Personal information
- Full name: Cornelius John Corbett
- Born: 8 March 1883 Thame, Oxfordshire, England
- Died: 10 April 1944 (aged 61) Chandlers Ford, Hampshire, England
- Batting: Right-handed
- Relations: Bertie Corbett (brother)

Domestic team information
- 1911–1924: Derbyshire
- FC debut: 7 August 1911 Derbyshire v Essex
- Last FC: 20 August 1924 Derbyshire v Essex

Career statistics
| Competition | First-class |
| Matches | 27 |
| Runs scored | 633 |
| Batting average | 14.38 |
| 100s/50s | 0/1 |
| Top score | 61 |
| Balls bowled | 78 |
| Wickets | 0 |
| Bowling average | – |
| 5 wickets in innings | – |
| 10 wickets in match | – |
| Best bowling | – |
| Catches/stumpings | 7/– |
- Source: CricketArchive, October 2011

= John Corbett (cricketer) =

English cricketer

Cornelius John Corbett (8 March 1883 – 10 April 1944) was an English cricketer who played first-class cricket for Derbyshire from 1911 to 1924

Corbett was born in Thame, Oxfordshire one of three sons of Rev.
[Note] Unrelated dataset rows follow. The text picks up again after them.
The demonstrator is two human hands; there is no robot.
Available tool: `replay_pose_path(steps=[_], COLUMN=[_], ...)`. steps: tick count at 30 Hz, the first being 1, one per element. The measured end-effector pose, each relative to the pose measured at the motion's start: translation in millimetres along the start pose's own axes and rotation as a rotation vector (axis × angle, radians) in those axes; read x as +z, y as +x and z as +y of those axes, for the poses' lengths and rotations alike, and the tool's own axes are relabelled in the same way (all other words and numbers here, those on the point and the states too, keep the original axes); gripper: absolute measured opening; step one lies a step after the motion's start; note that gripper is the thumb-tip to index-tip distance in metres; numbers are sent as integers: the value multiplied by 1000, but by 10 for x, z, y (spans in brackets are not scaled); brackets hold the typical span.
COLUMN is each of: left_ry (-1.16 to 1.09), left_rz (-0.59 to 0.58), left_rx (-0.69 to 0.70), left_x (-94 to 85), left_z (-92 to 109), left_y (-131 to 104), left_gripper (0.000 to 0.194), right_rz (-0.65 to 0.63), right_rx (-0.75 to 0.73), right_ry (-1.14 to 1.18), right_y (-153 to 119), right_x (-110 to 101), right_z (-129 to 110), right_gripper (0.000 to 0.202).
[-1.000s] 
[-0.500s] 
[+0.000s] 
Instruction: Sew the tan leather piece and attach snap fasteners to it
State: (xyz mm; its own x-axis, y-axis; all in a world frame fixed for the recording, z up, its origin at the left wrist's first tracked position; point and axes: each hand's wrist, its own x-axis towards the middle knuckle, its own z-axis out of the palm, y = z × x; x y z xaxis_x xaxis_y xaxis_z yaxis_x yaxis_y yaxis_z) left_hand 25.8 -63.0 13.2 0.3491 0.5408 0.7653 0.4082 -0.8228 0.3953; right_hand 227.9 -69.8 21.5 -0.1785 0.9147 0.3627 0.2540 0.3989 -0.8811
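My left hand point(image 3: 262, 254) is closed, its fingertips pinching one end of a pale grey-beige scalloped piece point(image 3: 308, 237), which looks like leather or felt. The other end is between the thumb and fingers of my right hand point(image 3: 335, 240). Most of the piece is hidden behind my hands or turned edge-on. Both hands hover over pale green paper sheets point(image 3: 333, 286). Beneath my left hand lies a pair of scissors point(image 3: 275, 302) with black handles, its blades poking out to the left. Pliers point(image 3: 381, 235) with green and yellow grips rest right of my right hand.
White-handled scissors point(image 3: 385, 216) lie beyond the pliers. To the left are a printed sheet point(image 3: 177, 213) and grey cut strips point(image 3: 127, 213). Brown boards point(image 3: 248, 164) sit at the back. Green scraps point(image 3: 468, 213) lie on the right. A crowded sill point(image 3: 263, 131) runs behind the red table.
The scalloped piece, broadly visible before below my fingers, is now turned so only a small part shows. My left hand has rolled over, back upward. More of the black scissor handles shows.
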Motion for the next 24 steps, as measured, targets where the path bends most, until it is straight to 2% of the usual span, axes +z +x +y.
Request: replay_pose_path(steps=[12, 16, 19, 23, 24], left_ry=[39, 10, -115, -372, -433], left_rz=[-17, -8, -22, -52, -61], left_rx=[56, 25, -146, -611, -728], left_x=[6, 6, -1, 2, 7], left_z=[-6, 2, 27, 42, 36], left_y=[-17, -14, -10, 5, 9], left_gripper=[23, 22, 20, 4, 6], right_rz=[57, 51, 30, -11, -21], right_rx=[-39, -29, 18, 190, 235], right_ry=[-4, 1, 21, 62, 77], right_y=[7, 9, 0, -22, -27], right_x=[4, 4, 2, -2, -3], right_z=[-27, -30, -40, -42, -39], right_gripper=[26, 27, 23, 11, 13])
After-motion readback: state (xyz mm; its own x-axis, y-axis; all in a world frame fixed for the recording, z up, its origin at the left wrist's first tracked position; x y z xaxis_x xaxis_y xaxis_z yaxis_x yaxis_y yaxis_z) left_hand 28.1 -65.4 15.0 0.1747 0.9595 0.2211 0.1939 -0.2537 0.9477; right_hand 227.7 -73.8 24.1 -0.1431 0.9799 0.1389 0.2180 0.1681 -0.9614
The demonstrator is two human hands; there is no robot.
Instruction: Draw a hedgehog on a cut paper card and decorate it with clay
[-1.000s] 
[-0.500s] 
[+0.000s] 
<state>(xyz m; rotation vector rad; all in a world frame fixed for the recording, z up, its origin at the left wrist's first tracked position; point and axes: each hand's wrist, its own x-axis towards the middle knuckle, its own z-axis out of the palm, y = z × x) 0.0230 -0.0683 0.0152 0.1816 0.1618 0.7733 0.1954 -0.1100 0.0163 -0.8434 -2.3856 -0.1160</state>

Elijah Bagot Corbett and his wife Mary Anne née Davies. His father was Vicar of Thame from 1872 to 1893. Corbett became headmaster of "Rycote", a school on the Kedlestone Road, Derby, and later The Ashe at Etwall.

Corbett made his first-class cricket debut for Derbyshire against Essex in August 1911, making 14 and 4 and bowling without taking a wicket. He played three more matches that season, and played regularly thereafter, usually in August during the school holidays. He did not play in 1914 and for the years until 1919 cricket was interrupted by the first world war. Corbett served as a lieutenant in the HAC. After the war he played in 1919, 1920 and 1921, and next appeared in his last three games in 1924.

Corbett was a right-hand batsman and played 48 innings in 27 first-class matches at an average of 14.38 and a top score of 61. He bowled thirteen overs without taking a wicket.

Corbett died at Chandlers Ford, Hampshire at the age of 61. His brother Bertie Corbett, who had a school at Shardlow Hall also played cricket for Derbyshire as well as playing football for England.